- What this task involves
Every line below containing the word "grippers" should be found and copied.

- Data provided
>>>
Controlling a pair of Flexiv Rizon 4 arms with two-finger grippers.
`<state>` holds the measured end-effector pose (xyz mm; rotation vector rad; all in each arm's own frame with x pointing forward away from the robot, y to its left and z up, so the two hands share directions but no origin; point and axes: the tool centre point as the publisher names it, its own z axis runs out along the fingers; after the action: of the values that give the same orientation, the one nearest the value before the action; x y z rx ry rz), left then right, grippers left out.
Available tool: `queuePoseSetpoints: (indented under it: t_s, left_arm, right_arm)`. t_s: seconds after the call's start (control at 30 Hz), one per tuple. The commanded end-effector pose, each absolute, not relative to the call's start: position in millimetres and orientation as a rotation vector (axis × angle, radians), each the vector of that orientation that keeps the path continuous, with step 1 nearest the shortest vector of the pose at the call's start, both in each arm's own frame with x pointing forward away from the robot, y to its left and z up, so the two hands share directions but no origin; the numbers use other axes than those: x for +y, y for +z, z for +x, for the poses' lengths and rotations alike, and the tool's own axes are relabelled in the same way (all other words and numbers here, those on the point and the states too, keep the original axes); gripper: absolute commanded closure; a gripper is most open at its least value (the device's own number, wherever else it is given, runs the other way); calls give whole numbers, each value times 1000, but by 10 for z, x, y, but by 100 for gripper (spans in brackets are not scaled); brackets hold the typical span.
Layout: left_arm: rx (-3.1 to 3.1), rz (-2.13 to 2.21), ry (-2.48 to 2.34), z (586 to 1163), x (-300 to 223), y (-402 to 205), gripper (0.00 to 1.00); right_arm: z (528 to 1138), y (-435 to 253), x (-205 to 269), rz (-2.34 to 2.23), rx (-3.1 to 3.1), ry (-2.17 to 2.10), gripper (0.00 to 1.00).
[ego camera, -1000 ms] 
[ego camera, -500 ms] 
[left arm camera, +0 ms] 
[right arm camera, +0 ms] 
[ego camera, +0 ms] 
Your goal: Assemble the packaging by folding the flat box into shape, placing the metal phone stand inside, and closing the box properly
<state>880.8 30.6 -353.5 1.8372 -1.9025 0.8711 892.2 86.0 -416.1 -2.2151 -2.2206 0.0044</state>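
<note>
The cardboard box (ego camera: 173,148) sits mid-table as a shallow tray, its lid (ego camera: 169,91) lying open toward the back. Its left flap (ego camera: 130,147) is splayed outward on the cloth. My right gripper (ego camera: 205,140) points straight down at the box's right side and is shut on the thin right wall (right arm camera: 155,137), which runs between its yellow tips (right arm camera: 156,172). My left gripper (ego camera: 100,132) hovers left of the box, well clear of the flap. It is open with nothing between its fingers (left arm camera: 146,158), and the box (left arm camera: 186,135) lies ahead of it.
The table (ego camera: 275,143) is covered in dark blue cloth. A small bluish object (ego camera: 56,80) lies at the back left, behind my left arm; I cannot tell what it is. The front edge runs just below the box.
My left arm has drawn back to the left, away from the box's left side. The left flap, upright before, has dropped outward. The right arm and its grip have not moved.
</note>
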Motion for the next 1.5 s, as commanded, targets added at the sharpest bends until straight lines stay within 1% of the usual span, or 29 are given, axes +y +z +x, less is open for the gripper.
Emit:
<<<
- Task response
Controlling a pair of Flexiv Rizon 4 arms with two-finger grippers.
`<state>` holds the measured end-effector pose (xyz mm; rotation vector rad; all in each arm's own frame with x pointing forward away from the robot, y to its left and z up, so the two hands share directions but no origin; point and axes: the tool centre point as the publisher names it, its own z axis runs out along the fingers; after the action: of the values that give the same orientation, the one nearest the value before the action; x y z rx ry rz), left then right, grippers left out.

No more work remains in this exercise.